Why Does This Girl Go Solo
Once upon a time, I had a LOT of common life plans: college, career, marriage, house, kids — in that order. I assumed I controlled the outcomes in my life, and I would follow the same path millions of others had trod before me.
At the university where my journey into adulthood began.
So at 18, I left for college. At 25, I started my career. At 28, I settled into marriage and a new house and enjoyed my role as a weekend step-mother. For many reasons, I put off trying to have my own children until I was older. At 40, after a lot of strife and struggle, I was finally pregnant.
Maybe it was just the hormones, but I felt like I had tapped into the divine. Pure love for my unborn child forged a deep connection between me and every living thing. For the first time in my life, I knew with absolutely certainty that the purpose of my life was to be this baby’s mother. The trifecta of love, connection, and purpose added up to pure bliss.
And then, as life plans are wont to do, everything fell apart.
The trauma, the grief, the aftermath of losing my baby wounded my body, destroyed my spirit, and decimated my soul. While biology told me I was a mother; the absence of my baby harshly assured me I was not. I dragged myself through each day with the promise of getting back in bed as soon as I could. Loss tugged at me. If I could have found the pathway to heaven, I would have walked there to be with my son.
Unable to face the empty spaces of time that would never be filled by my own children, I did something daring one day from the safety of my bed: I signed up for a summer writing workshop in France.
For nine months, planning the trip became my hobby. And while the details could overwhelm me at times, allowing something else to occupy my mind besides my loss and grief was welcome relief.

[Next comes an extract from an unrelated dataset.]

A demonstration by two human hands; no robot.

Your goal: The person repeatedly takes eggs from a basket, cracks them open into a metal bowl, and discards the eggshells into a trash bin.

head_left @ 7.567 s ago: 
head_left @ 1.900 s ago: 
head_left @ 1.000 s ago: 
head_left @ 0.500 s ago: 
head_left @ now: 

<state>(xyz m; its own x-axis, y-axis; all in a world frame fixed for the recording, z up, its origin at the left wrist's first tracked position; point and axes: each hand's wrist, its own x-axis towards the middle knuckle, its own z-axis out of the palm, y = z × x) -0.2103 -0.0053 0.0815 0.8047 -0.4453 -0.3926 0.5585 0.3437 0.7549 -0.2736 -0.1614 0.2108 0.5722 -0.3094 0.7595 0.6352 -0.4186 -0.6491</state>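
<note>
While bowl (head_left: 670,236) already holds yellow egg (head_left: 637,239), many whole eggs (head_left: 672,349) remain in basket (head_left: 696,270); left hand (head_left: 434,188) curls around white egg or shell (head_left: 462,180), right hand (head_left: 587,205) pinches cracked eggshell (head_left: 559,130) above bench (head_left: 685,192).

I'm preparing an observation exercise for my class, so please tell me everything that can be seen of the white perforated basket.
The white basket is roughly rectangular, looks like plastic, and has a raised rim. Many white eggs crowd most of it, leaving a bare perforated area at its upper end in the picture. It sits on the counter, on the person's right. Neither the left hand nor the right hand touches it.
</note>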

After looking at the costs of flights and trains, I asked myself, why not seize this opportunity of being in Europe and look around for a while beyond the workshop? My trip plans expanded. My friends called it “a trip of a lifetime.”
How does one survive the gray days, weeks, months, and years of loneliness, solitude, and grief after a soul-shattering loss or life-altering disappointment? I don’t know the answer. All I do know is that traveling became one answer for me.
When I arrived in France all alone, I was both terrified and foggy-headed. I sat in the airport, mustering the courage, cognitive energy, and high school level French skills I needed to board the right train to Paris.
Obviously, I survived the journey.
The next morning I woke refreshed and ready to explore. But where to go? I studied the map. When I saw a monument to the archangel after whom my son had been named, I knew that’s where I would begin.
From there, I wandered to Notre Dame Cathedral, surprised to see it with my own eyes.
When I walked in, the scent of hundreds of years’ worth of candles and incense soothed me. I sat for a long time in that cathedral, trying to soak it all. Amid the snores from the homeless man sitting near me, the pieces of my shattered self began to fall back into place.
Over the next six weeks, I traveled through nine countries, some alone and some with friends.
I saw many beautiful and ancient things. Paris, Prague, Vienna, Salzburg, Barcelona, Corfu, Dubrovnik, Venice, Dublin.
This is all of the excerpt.